== Work to be completed ==
Return the exact lines from the one containing "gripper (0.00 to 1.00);" through the final line of the material below, with both ends kept.

== Input records ==
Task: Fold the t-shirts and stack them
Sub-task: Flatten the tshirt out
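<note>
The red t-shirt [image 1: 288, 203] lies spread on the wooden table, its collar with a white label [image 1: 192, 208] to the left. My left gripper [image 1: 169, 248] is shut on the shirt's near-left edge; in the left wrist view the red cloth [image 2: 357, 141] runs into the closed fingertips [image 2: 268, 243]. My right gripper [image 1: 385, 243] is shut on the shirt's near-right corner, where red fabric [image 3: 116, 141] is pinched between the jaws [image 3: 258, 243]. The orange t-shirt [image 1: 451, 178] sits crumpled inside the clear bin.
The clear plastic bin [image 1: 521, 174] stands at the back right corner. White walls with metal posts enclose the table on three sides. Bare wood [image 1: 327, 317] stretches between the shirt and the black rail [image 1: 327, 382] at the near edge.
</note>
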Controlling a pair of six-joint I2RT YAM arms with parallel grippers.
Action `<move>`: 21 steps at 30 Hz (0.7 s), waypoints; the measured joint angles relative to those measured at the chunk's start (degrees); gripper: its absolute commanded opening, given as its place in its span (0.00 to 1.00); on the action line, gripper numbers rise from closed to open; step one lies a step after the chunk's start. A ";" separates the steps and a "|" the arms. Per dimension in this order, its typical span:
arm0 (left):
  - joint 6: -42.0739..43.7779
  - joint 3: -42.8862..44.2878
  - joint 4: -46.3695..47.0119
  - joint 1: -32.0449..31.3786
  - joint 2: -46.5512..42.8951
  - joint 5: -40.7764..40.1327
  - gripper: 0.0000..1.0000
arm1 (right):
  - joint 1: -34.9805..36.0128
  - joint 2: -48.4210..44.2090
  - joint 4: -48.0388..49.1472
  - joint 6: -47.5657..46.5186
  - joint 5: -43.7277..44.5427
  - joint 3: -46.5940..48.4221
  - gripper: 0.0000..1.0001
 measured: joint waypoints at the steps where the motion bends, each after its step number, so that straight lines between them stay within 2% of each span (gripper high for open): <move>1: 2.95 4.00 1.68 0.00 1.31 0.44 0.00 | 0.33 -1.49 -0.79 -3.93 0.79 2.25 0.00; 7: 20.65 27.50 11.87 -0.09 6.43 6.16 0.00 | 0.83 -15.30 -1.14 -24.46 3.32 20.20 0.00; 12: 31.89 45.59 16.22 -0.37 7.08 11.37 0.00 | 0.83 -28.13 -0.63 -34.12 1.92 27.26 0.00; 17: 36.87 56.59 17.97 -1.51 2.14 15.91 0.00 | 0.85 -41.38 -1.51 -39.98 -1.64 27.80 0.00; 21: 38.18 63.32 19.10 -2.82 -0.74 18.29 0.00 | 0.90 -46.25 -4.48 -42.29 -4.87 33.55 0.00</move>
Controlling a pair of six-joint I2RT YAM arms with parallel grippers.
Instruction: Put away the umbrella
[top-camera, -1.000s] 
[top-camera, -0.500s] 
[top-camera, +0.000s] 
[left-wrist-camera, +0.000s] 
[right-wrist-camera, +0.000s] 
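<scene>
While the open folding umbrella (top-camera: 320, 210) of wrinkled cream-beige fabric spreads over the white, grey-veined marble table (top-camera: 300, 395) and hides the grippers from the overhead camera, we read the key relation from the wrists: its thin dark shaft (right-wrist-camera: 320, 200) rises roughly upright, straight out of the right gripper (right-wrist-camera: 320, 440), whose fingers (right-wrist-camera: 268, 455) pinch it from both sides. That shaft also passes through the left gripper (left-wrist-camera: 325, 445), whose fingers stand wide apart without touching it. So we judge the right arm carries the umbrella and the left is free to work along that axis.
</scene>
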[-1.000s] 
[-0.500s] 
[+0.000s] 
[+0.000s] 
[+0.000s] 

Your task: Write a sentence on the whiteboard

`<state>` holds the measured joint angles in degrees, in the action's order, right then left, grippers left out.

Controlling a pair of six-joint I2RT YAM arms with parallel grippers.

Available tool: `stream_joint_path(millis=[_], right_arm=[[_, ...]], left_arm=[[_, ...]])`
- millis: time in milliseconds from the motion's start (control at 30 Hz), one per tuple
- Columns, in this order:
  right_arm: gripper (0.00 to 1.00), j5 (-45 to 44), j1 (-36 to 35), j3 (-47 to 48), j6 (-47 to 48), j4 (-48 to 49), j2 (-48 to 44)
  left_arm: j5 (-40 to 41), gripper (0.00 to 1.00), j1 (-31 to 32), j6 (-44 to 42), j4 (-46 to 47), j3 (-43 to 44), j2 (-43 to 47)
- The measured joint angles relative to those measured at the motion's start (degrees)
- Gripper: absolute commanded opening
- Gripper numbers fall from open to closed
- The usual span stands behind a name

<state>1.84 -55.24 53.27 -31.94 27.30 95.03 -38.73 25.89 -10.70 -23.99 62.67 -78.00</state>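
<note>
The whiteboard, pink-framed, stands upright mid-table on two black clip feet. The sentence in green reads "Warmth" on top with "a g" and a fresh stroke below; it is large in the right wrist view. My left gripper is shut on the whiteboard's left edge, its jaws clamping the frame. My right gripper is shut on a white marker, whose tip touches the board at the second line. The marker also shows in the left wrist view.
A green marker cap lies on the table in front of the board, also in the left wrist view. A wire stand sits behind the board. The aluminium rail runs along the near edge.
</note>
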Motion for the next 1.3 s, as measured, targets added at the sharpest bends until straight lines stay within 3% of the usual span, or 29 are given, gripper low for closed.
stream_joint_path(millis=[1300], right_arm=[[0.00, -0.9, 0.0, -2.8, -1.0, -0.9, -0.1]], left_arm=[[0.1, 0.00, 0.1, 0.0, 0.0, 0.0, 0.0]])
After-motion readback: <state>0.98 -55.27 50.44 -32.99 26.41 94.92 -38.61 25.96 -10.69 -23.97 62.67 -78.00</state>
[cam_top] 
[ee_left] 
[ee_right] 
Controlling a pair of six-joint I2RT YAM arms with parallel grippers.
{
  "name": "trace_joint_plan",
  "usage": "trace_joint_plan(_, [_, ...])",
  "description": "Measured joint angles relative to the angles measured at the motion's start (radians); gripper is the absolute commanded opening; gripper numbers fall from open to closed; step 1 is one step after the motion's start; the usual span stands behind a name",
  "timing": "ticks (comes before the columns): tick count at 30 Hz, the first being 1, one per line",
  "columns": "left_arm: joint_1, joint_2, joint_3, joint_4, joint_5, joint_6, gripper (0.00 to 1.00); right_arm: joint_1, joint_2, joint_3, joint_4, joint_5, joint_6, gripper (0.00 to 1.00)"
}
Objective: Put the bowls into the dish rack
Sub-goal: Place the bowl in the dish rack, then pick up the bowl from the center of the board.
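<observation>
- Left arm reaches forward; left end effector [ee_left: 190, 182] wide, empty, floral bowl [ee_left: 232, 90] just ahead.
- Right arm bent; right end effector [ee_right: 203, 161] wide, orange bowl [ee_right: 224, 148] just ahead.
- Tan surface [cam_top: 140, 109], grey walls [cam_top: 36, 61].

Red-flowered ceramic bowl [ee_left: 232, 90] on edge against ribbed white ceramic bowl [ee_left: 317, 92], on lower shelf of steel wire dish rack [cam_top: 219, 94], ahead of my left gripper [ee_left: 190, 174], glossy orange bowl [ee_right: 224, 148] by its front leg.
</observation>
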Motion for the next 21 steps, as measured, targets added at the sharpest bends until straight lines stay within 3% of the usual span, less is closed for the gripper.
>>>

== Solution ==
  "columns": "left_arm: joint_1, joint_2, joint_3, joint_4, joint_5, joint_6, gripper (0.00 to 1.00); right_arm: joint_1, joint_2, joint_3, joint_4, joint_5, joint_6, gripper (0.00 to 1.00)"
}
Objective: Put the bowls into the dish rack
Sub-goal: Place the bowl in the dish rack, then pick up the bowl from the center of the board.
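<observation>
- Left arm reaches forward; left end effector [ee_left: 190, 182] wide, empty, floral bowl [ee_left: 232, 90] just ahead.
- Right arm bent; right end effector [ee_right: 203, 161] wide, orange bowl [ee_right: 224, 148] just ahead.
- Tan surface [cam_top: 140, 109], grey walls [cam_top: 36, 61].

Red-flowered ceramic bowl [ee_left: 232, 90] on edge against ribbed white ceramic bowl [ee_left: 317, 92], on lower shelf of steel wire dish rack [cam_top: 219, 94], ahead of my left gripper [ee_left: 190, 174], glossy orange bowl [ee_right: 224, 148] by its front leg.
</observation>
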Motion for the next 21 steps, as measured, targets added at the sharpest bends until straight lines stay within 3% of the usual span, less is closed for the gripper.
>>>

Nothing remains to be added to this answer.